#### Input data ####
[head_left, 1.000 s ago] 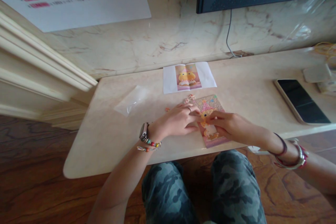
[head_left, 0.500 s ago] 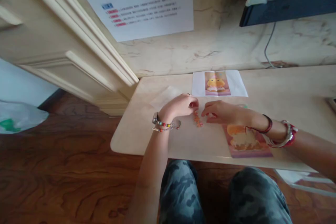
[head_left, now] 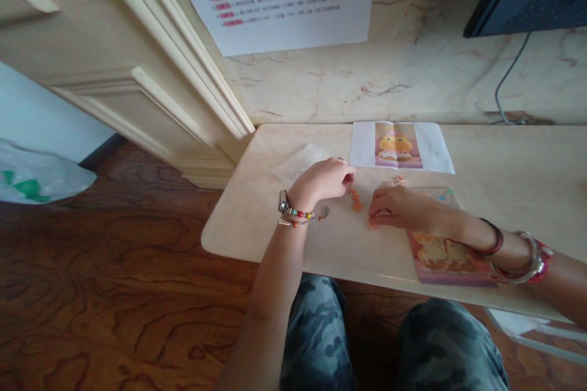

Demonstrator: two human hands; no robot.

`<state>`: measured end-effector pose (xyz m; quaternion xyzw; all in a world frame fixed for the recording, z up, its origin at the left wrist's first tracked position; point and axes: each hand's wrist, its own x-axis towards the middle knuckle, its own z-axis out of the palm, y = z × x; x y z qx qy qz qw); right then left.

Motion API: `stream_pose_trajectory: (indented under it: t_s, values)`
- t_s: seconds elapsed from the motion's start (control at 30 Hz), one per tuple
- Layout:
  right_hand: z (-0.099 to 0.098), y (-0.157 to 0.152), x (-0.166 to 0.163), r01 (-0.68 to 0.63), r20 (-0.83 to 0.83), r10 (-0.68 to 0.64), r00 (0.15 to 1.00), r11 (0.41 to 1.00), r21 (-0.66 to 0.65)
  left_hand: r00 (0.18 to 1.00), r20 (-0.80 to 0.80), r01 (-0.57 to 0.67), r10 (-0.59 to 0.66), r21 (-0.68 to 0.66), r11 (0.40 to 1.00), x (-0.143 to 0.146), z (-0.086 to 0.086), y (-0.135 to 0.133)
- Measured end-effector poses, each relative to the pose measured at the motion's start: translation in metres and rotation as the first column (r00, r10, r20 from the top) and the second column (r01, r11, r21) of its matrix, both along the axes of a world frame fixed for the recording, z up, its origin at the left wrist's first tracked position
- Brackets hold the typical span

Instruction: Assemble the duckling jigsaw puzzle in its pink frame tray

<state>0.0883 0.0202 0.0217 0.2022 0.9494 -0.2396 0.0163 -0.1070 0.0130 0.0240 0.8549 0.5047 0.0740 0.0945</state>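
Note:
My left hand [head_left: 331,178] hangs over the table with its fingers curled together. Whatever is in them, if anything, is hidden. Just below its fingertips lie several small orange jigsaw pieces [head_left: 355,200]. My right hand [head_left: 397,208] is lowered to the tabletop, thumb and fingers pinched on an orange jigsaw piece [head_left: 373,225] that is mostly covered. Under and beside my right forearm lies a partly filled jigsaw puzzle [head_left: 452,266] with orange and pink picture parts. More small pieces [head_left: 397,181] lie just beyond the right hand.
A creased sheet with a printed yellow character [head_left: 397,145] lies at the table's back edge. Left of it rests a clear plastic bag [head_left: 300,159]. The pale table [head_left: 243,214] meets a marbled wall. A dark device [head_left: 541,9] and its cable hang at upper right.
My right hand has moved toward me and down onto an orange piece, away from my left hand. The orange pieces are now apart. The camera view has shifted.

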Motion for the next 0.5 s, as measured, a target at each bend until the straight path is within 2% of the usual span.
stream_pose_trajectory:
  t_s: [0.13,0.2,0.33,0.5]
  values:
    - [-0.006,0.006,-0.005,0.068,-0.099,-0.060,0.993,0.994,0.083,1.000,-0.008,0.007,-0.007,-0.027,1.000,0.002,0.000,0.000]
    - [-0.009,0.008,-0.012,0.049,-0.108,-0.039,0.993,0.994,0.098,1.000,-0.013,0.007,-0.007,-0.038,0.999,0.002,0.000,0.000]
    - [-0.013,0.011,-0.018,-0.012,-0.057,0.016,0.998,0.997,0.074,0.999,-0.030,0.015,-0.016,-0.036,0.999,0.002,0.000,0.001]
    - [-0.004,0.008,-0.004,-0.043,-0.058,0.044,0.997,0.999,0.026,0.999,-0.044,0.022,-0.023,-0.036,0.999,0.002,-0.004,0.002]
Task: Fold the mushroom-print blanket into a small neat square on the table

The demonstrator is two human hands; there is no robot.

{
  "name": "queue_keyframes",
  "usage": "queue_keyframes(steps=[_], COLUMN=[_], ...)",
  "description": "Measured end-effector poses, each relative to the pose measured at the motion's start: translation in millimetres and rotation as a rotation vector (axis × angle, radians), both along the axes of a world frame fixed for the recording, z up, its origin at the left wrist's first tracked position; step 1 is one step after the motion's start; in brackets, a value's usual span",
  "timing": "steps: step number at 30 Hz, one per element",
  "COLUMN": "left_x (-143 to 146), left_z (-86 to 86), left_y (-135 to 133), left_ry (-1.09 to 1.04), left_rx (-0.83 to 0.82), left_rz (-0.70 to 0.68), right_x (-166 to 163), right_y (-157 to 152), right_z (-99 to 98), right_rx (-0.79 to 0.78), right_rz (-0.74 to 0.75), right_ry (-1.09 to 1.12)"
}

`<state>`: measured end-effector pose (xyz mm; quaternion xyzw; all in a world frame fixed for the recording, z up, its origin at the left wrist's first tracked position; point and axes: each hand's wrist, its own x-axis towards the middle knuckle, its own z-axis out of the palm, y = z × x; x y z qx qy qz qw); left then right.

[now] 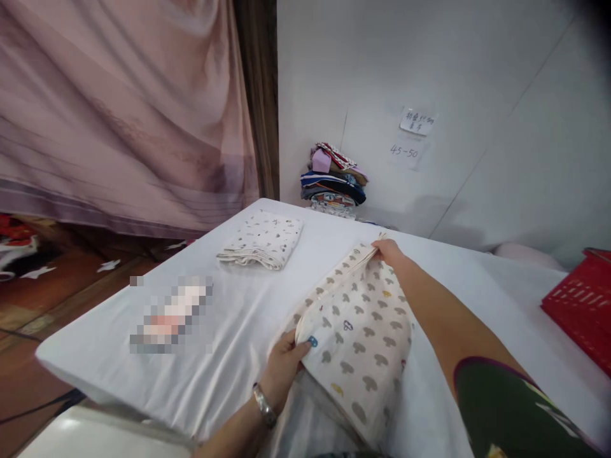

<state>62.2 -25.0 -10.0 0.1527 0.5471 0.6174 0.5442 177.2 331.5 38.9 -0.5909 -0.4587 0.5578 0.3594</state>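
A white cloth [356, 331] printed with grey mushrooms and a few coloured ones is held partly folded over the near side of the table. My left hand [285, 356], with a silver bracelet at the wrist, pinches its left edge between thumb and fingers. At the far upper corner my right hand [387, 250] grips the gathered layers. The cloth's lower part hangs toward me, and its near end is cut off by the frame. Farther left lies a second white cloth [267, 238] with small dark prints, folded flat and apart from both hands.
The table [229, 318] has a wrinkled white cover. A blurred-out item [172, 315] lies at its left. Folded textiles [334, 181] are stacked by the wall beyond the far edge. A red plastic basket [580, 305] stands at right; a pink curtain [128, 108] hangs at left.
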Motion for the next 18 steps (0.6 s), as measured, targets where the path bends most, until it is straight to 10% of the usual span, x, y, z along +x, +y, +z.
queue_keyframes(steps=[18], left_x=[-36], left_z=[-23.8], left_y=[-4], left_ry=[0.161], left_rx=[-0.025], left_rz=[-0.077], right_x=[-64], right_y=[15], right_z=[-53.8], right_rx=[-0.07], right_rz=[0.066], right_ry=[-0.151])
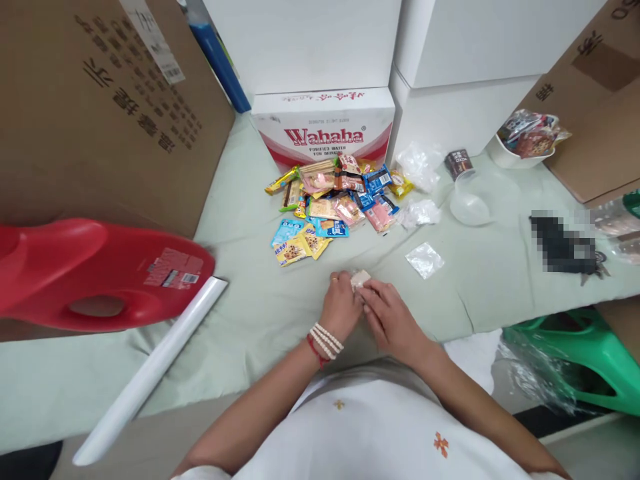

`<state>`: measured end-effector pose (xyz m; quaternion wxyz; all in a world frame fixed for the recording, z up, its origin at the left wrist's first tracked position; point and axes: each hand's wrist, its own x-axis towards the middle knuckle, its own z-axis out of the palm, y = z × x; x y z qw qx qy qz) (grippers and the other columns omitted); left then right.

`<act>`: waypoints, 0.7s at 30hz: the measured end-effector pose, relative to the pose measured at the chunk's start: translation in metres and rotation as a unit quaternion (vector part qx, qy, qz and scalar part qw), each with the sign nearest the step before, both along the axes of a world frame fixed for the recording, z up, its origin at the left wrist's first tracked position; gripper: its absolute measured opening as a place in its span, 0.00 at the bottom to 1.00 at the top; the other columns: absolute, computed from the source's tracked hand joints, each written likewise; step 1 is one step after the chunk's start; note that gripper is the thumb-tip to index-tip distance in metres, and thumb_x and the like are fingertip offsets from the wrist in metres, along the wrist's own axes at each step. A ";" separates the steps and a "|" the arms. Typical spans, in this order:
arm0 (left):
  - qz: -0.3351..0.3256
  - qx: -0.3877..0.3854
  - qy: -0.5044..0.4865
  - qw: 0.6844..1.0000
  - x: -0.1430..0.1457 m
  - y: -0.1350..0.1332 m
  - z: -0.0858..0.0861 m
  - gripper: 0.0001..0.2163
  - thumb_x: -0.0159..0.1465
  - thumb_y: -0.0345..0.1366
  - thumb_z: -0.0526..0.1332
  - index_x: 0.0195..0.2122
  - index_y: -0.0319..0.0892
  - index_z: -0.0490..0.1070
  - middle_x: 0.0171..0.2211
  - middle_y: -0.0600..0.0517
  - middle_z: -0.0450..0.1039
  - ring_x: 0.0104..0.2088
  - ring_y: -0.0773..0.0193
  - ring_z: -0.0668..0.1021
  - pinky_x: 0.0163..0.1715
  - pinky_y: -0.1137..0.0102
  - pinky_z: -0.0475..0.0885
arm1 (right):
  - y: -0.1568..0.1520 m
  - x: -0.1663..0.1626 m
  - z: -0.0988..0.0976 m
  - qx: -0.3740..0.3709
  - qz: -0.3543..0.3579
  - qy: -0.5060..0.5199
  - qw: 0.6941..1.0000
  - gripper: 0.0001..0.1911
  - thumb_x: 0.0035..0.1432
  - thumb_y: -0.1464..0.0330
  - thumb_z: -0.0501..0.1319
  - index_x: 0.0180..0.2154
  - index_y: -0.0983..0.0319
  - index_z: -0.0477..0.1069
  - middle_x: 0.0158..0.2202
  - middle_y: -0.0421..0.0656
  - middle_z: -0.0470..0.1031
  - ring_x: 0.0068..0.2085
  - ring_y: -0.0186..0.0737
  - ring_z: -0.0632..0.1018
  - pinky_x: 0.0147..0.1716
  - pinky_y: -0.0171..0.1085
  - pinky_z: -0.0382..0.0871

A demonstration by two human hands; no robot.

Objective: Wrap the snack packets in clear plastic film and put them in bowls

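Note:
Close to the front edge of the cloth-covered table, my left hand pinches a small cream-coloured piece in clear plastic. My right hand grips the other side of it, and the fingers of both hands nearly meet. My fingers hide part of the piece, so its exact kind is unclear. Beyond my hands are two yellow snack packets and blue packets. Behind these lies a heap of wrapped snacks. A flat clear plastic bag rests to the right of my hands.
A Wahaha carton stands behind the heap. Crumpled clear bags, a clear plastic bowl and a white tub of packets are at the right. On the left lie a red plastic object and a white roll.

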<state>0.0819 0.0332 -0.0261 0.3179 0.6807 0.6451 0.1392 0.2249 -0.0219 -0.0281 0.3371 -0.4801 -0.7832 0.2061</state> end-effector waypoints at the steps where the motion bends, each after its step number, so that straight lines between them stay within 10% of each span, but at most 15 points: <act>1: 0.021 -0.009 -0.056 0.998 -0.004 0.003 -0.002 0.03 0.65 0.29 0.55 0.36 0.42 0.66 0.41 0.42 0.71 0.42 0.53 0.76 0.46 0.57 0.75 | -0.001 -0.002 -0.002 0.005 0.013 -0.001 1.000 0.29 0.70 0.72 0.54 0.70 0.58 0.58 0.62 0.57 0.67 0.61 0.54 0.71 0.59 0.57 0.72; 5: 0.078 -0.101 -0.276 0.953 -0.020 0.010 0.000 0.10 0.68 0.37 0.51 0.29 0.45 0.64 0.34 0.47 0.71 0.39 0.57 0.77 0.42 0.59 0.79 | -0.002 -0.003 -0.017 0.026 0.021 -0.038 0.999 0.37 0.68 0.68 0.59 0.74 0.61 0.49 0.67 0.61 0.62 0.66 0.60 0.65 0.62 0.65 0.67; 13: 0.007 -0.163 -0.393 0.905 -0.028 -0.009 0.032 0.20 0.64 0.48 0.65 0.53 0.43 0.77 0.54 0.43 0.79 0.57 0.51 0.79 0.57 0.58 0.76 | 0.014 0.008 -0.028 0.086 -0.070 -0.014 0.994 0.21 0.69 0.77 0.53 0.58 0.58 0.72 0.55 0.53 0.77 0.56 0.49 0.75 0.55 0.51 0.75; 17: 0.014 -0.173 -0.352 0.920 -0.051 -0.023 0.028 0.25 0.66 0.52 0.62 0.59 0.42 0.72 0.62 0.41 0.74 0.62 0.51 0.76 0.62 0.57 0.72 | 0.045 0.071 0.005 0.041 -0.163 0.027 0.985 0.20 0.68 0.76 0.52 0.52 0.57 0.77 0.48 0.46 0.82 0.48 0.44 0.81 0.49 0.45 0.77; 21: 0.077 -0.070 -0.226 0.968 -0.093 -0.037 0.003 0.23 0.67 0.54 0.59 0.54 0.42 0.73 0.56 0.42 0.78 0.56 0.52 0.80 0.57 0.56 0.75 | 0.121 0.187 0.053 0.128 -0.435 0.024 0.891 0.16 0.65 0.76 0.56 0.48 0.66 0.79 0.44 0.50 0.82 0.44 0.42 0.81 0.50 0.41 0.73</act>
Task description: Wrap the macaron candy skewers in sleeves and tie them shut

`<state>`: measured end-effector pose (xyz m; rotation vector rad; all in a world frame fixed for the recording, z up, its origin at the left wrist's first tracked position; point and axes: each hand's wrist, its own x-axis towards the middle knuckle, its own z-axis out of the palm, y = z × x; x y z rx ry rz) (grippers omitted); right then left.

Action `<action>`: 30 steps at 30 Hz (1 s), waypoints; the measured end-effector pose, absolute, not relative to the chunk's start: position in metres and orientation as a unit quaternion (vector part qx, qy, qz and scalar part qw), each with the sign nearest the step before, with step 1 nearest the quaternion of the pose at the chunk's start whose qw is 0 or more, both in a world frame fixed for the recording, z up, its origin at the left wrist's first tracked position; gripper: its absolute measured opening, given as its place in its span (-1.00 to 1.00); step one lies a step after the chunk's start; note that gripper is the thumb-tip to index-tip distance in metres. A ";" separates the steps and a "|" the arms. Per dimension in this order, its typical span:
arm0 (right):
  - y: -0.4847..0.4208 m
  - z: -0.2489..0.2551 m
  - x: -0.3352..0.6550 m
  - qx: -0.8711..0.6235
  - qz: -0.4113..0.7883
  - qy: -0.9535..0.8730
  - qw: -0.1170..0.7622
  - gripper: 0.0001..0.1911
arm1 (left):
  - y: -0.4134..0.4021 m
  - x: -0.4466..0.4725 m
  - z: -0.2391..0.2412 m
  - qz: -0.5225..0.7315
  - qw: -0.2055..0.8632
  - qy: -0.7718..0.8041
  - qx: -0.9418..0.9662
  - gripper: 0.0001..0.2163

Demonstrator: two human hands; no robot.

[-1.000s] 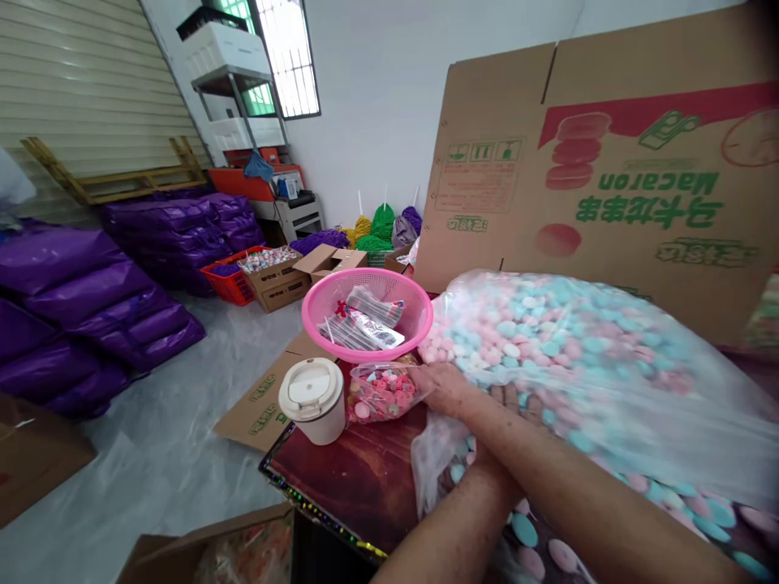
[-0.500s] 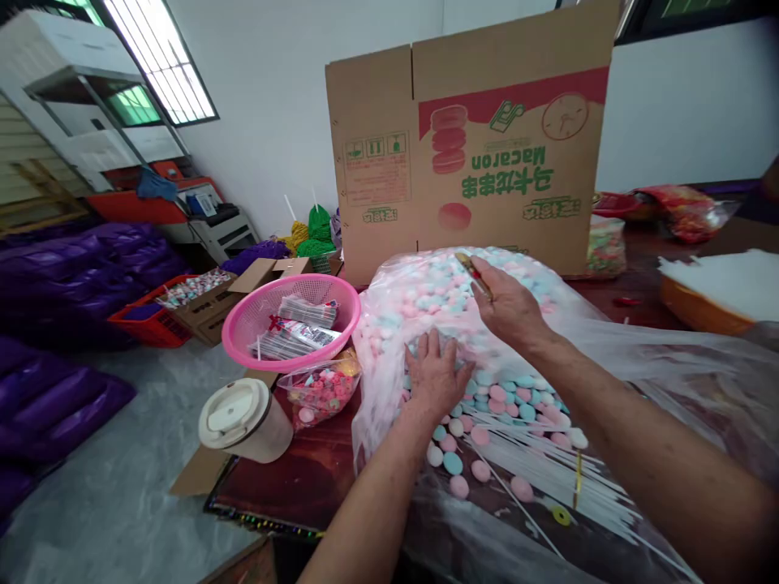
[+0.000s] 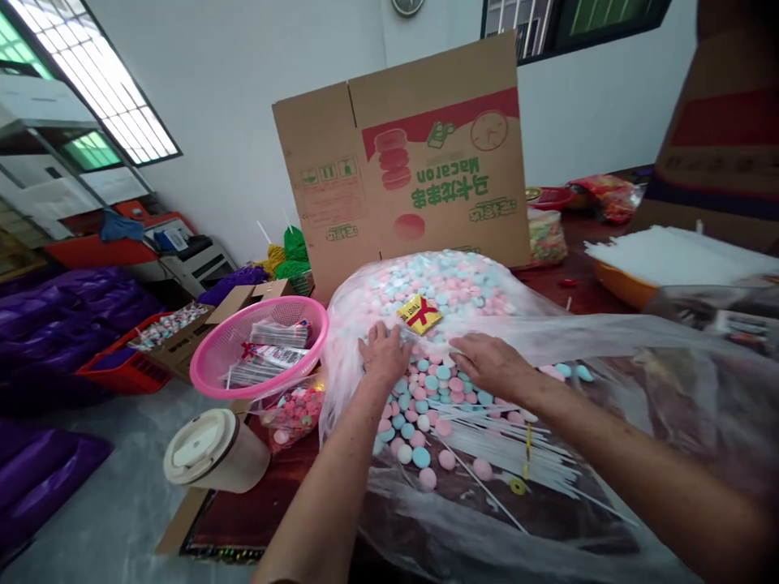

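A large clear plastic bag (image 3: 578, 337) full of pink, blue and white round candies (image 3: 454, 280) lies on the dark table. My left hand (image 3: 383, 354) rests flat on the bag's near left side, fingers spread. My right hand (image 3: 490, 362) lies on the plastic just right of it, fingers bent down onto the film. A small yellow and red packet (image 3: 419, 313) sits on top of the candy heap just beyond both hands. Loose candies (image 3: 419, 430) and a bundle of white sticks (image 3: 517, 442) lie under the plastic below my hands.
A pink basket (image 3: 210, 381) of wrapped packets, a small bag of mixed sweets (image 3: 295, 412) and a lidded paper cup (image 3: 210, 450) stand at the left. A tall Macaron carton (image 3: 405, 166) stands behind. An orange bowl (image 3: 621, 284) with white sheets is right. Purple sacks (image 3: 73, 304) lie on the floor.
The view has swung right. My right hand came down from the top of the heap to the plastic beside my left hand; the yellow packet now lies on the heap.
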<state>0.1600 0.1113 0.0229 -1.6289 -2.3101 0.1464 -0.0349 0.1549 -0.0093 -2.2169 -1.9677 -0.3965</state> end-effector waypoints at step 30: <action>0.224 0.038 0.083 -0.661 0.104 -0.728 0.149 -0.35 | 0.161 -0.013 -0.024 -0.066 0.096 -0.603 -0.789 -0.49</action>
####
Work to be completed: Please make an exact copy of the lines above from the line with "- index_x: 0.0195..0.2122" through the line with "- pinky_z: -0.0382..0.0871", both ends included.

Result below:
  - index_x: 0.0195..0.2122
  - index_y: -0.0319..0.0892
  - index_z: -0.0490..0.1070
  - middle_x: 0.0171..0.2211
  - middle_y: -0.0600..0.0517
  - middle_z: -0.0450..0.1039
  - ring_x: 0.0104..0.2088
  - ring_y: -0.0773..0.0193
  - ring_z: -0.0668..0.1021
  - pinky_x: 0.0163..0.1715
  - pinky_y: -0.1137..0.0102
  - pinky_z: -0.0475..0.0885
arm1 (right):
  - y: -0.1568..0.1520 m
  - x: -0.1663..0.1626 m
  - z: -0.0988..0.0976 m
  - qx: -0.3740..0.3709
  - qz: -0.3543..0.3579
  - qy: -0.5060..0.5199
  - qw: 0.6941..1.0000
  - gripper: 0.0001..0.1911
  - thumb_x: 0.0035..0.1432
  - thumb_y: -0.1464..0.0330
  - thumb_z: -0.0501..0.1319
  - index_x: 0.0180..0.2154
  - index_y: -0.0983..0.0319
  - index_z: -0.0477..0.1069
  - middle_x: 0.0158..0.2202
  - middle_y: -0.0421..0.0656
  - middle_z: -0.0470..0.1031
  - ring_x: 0.0068..0.2085
  - ring_y: -0.0186..0.0737
  - ring_z: -0.0632..0.1018
  - pinky_x: 0.0147..0.1716
  - pinky_y: -0.0171..0.1085
  - pinky_z: -0.0382..0.0871

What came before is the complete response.